Joanne Stekler: I know you talk about Tastemaker. I’ve not been to Tastemaker and I haven’t done any conference travel since the pandemic started for a few reasons, but once I start doing work travel then I really want to go to Tastemaker and get to know people. All these folks whose names I know I want to actually meet in real person. I know that can only help in the future. 

Megan Porta: Real-life connections are amazing. 

Joanne Stekler: They are. 

Megan Porta: Yes. Okay. What else do you have? What other lessons for us? 

Joanne Stekler: It’s related to that. It’s about mentoring. You need to learn from other people. One of the things that’s important to me is sharing that learning. As I’ve gotten older, one is recognizing that it is true that people who are older than you and more experienced. You do have words of wisdom that you should listen to, but also that you can get those words of wisdom from people who are at your level, who are colleagues, or even your mentees. So that’s something that an academic doc, we learn all the time. Learning from people all around us. But I think that’s true of other bloggers. That as folks come up, that it’s part of the thing that makes the blogging world less frustrating is to have other people with who I can share even the few lessons that I’ve already learned. But also that there are people who can teach me about their cultures, who can look at what I’m saying and say from an equity standpoint, Hey, you really should think about not using the word crack or not talking about foods in a way that represents the colonization of food. There’s always stuff to learn and you should be learning it from everybody and listening to all the folks around you. I’m not sure if I said that right.

Megan Porta: Just keeping an open mind all the time and just always knowing that you don’t know it all and there’s always something to learn. From anyone, from everyone, right? Someone who has been blogging for a year or two, they teach me things that I never thought about. I’m always surprised by that. I interview people who just started blogging a year ago and I’m like, Oh my gosh, you just taught me so much. So no one is off limits and no amount of experience is off limits either. 

Joanne Stekler: Yeah. That is another point, you don’t know everything and you will never know everything. There is always more to learn. I guess that one of the things that’s been really interesting to me about blogging and writing recipes is that I thought I was a good cook and baker. I would have said, Oh yeah, I’m a good home cook. But I have learned so much about the science behind writing recipes for baking and learning how to create a recipe was something I didn’t really do. I did some of it before the pandemic, before I started blogging. But it has been really freeing to take a keyword and create a recipe around it. You probably have that experience too, where, your family says, why did you make your recipe with this? Google told me to do it. 

Megan Porta: Yes, exactly. Oh my gosh. I have learned just so much about cooking techniques. When I first started blogging, I was like, how do you properly cut an onion?
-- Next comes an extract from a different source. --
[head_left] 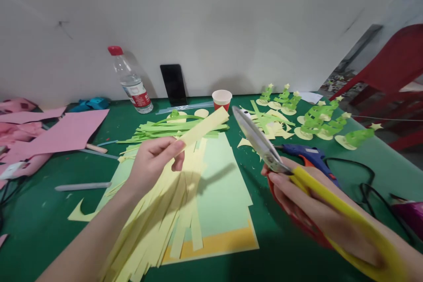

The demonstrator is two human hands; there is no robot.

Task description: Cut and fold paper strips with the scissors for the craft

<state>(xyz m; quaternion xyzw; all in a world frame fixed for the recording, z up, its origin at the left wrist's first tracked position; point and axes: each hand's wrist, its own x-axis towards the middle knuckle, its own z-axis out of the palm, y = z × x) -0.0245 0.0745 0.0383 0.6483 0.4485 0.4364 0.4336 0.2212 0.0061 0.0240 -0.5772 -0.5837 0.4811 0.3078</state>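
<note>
My left hand (pixel 157 161) pinches one end of a pale yellow paper strip (pixel 206 126), which points up and to the right. In my right hand (pixel 307 202) is a pair of scissors (pixel 256 139) with red and yellow handles. Their blades point up and left, close together and apart from the strip. Beneath my left hand, many pale yellow strips (pixel 158 220) fan out over light green paper sheets (pixel 224 185). Behind it lies a pile of green paper strips (pixel 152 131).
A water bottle (pixel 134 81), a black phone (pixel 173 84) and a paper cup (pixel 221 99) stand along the wall. Small green spiral paper trees (pixel 312 119) and a blue glue gun (pixel 306 154) are at the right. Pink sheets (pixel 72 130) and a grey pen-like stick (pixel 82 186) lie left.
</note>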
So I would research that. Then I would experiment with ways to cut vegetables. I have learned so much that I never would have probably dug into it if it were not for being a food blogger.

Joanne Stekler: It’s just it’s having the curiosity to understand that there might be a problem. That’s true in medicine also, right? I focus on HIV. So how do I get someone to take their HIV medicines? You think about the problems and you research the problems. You ask the questions and then you try something. There is no end. 

Megan Porta: There is no end. It never ends. That is something that we all have to accept. Because I think it’s an illusion that at some point I’m going to get caught up and know everything, but that’s just never the case. Things are always evolving. 

Joanne Stekler: Oh, you’re never done. No. Never. 

Megan Porta: Never done. It’s the mail. It’s the mailman mentality. You never ever finish what you’re doing. 

Joanne Stekler: Yeah, I think that’s true for so much in all parts of our lives. 

Megan Porta: Yes, that is true. And laundry. Laundry never ends either. I’m doing some right now, actually. Will you ever go away? 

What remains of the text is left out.